In Issue Two, Appellant also complains that the evidence is insufficient to support the trial court’s determination that he violated the terms and conditions of his community supervision and attempts to focus our attention on his alleged failure to make required payments pursuant thereto.

In a probation revocation hearing, the State must establish by a preponderance of the evidence that the defendant violated a condition of his probation.  Cobb v.State, 851 S.W.2d 871, 873 (Tex.Crim.App. 1993).  The trial court is the sole trier of the facts and the credibility of the witnesses.  See Jackson v.State, 915 S.W.2d 104, 105 (Tex.App. -- San Antonio 1996, no pet.).  Consequently, appellate review of a probation revocation order is limited to a determination of whether the trial court abused its discretion.  Rickels v. State, 202 S.W.3d 759, 763 (Tex.Crim.App. 2006).
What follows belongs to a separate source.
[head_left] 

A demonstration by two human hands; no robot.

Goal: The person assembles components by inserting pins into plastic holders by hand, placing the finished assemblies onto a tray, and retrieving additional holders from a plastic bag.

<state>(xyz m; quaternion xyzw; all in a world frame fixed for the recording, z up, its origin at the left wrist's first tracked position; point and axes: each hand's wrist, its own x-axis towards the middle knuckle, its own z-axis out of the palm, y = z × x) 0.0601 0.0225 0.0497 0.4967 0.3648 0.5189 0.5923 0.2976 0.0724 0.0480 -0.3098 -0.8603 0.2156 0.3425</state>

In determining whether the trial court abused its discretion, we view the evidence presented at the hearing in the light most favorable to the trial court’s finding.  Jones v. State, 589 S.W.2d 419, 420-21 (Tex.Crim.App. 1979).  When the State has sustained its burden of proving the allegation by a preponderance of the evidence and no procedural obstacle is raised, the decision to revoke probation lies within the discretion of the trial court.  Flournoy v. State, 589 S.W.2d 705, 707 (Tex.Crim.App. 1979); Gordon v. State, 4 S.W.3d 32, 35 (Tex.App. -- El Paso 1999, no pet.).  Under such circumstances, the trial court’s discretion is substantially absolute.  Flournoy, 589 S.W.2d at 708; Gordon, 4 S.W.3d at 35.  Thus, the only question presented on appeal is whether the trial court abused its discretion in revoking probation.  Garrett v. State, 619 S.W.2d 172, 174 (Tex.Crim.App. 1981); Gordon, 4 S.W.3d at 35.
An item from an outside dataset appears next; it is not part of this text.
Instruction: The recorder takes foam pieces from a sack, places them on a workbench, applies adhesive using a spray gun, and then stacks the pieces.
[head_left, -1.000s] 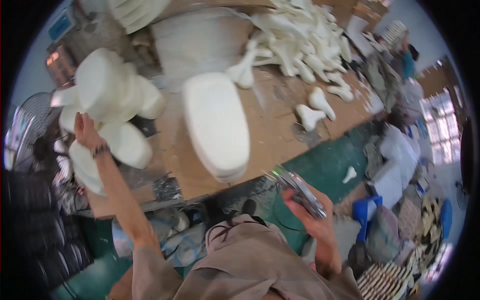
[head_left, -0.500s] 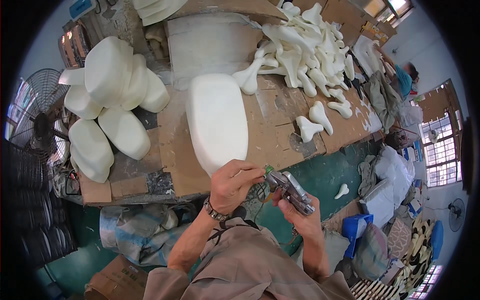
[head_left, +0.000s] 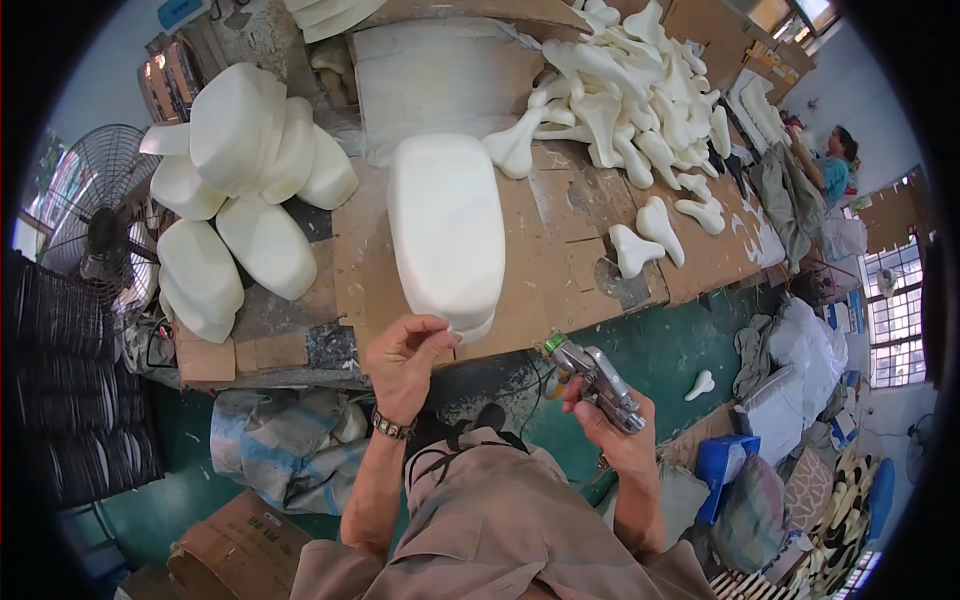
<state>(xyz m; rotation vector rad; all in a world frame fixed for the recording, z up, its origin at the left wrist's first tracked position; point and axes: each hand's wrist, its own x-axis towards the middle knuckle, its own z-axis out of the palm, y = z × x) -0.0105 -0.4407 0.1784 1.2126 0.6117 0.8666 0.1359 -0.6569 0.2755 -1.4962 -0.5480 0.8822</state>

To prevail, an appellant must successfully challenge all the findings that support the revocation order.  See Jones v. State, 571 S.W.2d 191, 193-94 (Tex.Crim.App. [Panel Op.] 1978); Harris v. State, 160 S.W.3d 621, 626 (Tex.App. -- Waco 2005, pet. stricken).  If a single ground for revocation is supported by a preponderance of the evidence and is otherwise valid, then an abuse of discretion is not shown.  Sanchez v. State, 603 S.W.2d 869, 871 (Tex.Crim.App. 1980); Gordon, 4 S.W.3d at 35.
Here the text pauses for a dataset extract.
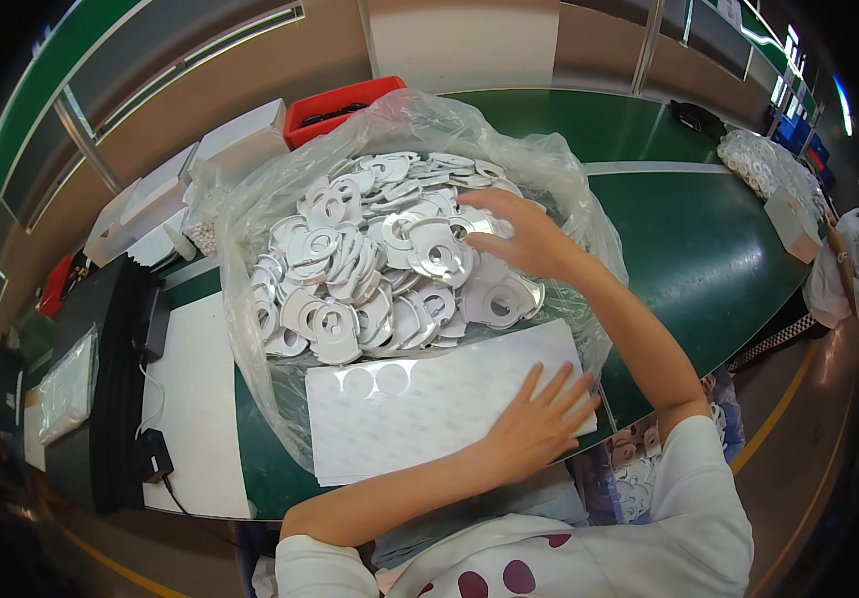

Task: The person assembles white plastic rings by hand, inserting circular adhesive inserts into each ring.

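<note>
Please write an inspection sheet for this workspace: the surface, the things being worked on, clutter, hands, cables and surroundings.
Surface: green table with a white mat at the left.
Job's things: clear plastic bag heaped with flat metal discs; white sheet in front of it, two round marks near its top edge.
Clutter: white boxes, red bin, black tray, a second pile of discs far right.
Hands: left hand flat on the sheet; right hand on the heap, fingers touching discs.
Cables: thin cable between two black adapters.
Surroundings: another person at the right edge; yellow floor line.
</note>
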Action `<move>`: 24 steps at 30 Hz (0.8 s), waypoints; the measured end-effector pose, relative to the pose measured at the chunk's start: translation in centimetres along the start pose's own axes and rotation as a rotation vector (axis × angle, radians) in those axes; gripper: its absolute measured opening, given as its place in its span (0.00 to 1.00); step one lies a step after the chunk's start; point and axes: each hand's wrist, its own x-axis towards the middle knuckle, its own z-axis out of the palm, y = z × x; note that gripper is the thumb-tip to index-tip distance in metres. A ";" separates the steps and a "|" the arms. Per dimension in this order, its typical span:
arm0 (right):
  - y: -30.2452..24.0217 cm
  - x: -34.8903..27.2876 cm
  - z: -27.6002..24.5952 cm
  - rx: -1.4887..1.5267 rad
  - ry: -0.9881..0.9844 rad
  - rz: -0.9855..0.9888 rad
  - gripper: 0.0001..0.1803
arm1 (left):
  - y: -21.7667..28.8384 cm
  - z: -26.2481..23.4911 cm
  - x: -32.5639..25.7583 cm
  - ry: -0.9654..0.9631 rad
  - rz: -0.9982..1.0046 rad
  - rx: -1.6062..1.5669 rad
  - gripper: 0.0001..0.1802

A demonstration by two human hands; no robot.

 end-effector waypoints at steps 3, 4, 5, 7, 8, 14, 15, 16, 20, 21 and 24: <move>1.8 -3.5 -0.7 0.102 0.085 0.044 0.17 | -1.5 1.0 1.0 0.020 -0.056 0.079 0.33; 2.4 -4.5 -1.0 0.152 0.080 0.152 0.13 | -1.9 1.0 1.2 0.021 -0.093 0.101 0.32; 3.4 -5.6 -0.9 0.155 0.080 0.157 0.13 | -2.0 1.2 1.4 0.023 -0.104 0.087 0.32; 5.3 -7.2 -0.5 0.225 0.200 0.249 0.08 | -2.6 1.8 1.8 0.011 -0.063 0.053 0.32; 5.9 -7.7 -0.7 0.228 0.201 0.257 0.08 | -3.0 2.0 2.1 0.003 -0.021 0.022 0.32; 7.6 -9.2 -3.4 0.305 -0.057 0.389 0.08 | -10.2 0.0 5.3 0.204 -0.200 -0.017 0.29; 7.7 -9.3 -3.5 0.264 -0.169 0.336 0.08 | -11.7 -0.1 5.2 0.199 -0.237 0.117 0.28; 7.7 -9.4 -3.6 0.222 -0.280 0.278 0.08 | -12.9 0.0 4.9 0.242 -0.247 0.151 0.26; 7.1 -9.5 -4.0 0.208 -0.407 0.344 0.07 | -14.9 -1.1 4.9 0.302 -0.281 0.342 0.23; 7.2 -9.6 -4.0 0.176 -0.427 0.332 0.08 | -15.0 -1.8 4.7 0.269 -0.301 0.392 0.21; 7.5 -9.9 -4.1 0.146 -0.453 0.323 0.08 | -15.6 -2.9 4.1 0.292 -0.335 0.606 0.22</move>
Resisting arrest is a criminal offense under Texas law. Tex. Penal Code Ann. § 38.03(a) (West 2011).  The State alleged that Appellant had committed the offense of resisting arrest, presented the probation officer’s testimony that Appellant had been arrested for resisting arrest, and introduced into evidence, without objection, the final judgment adjudicating Appellant guilty of resisting arrest.  This evidence is sufficient to show by a preponderance of the evidence that Appellant committed an offense of state law in violation of the terms and conditions of his supervision.  Consequently, the trial court did not abuse its discretion when it revoked Appellant’s community supervision.  Rickels, 202 S.W.3d at 763–64; Gordon, 4 S.W.3d at 35.  Issues One and Two are overruled.

CONCLUSION

The trial court’s judgment is affirmed.

 

                                                                        GUADALUPE RIVERA, Justice

November 30, 2011

 

Before McClure, C.J., Rivera, J., and Antcliff, J.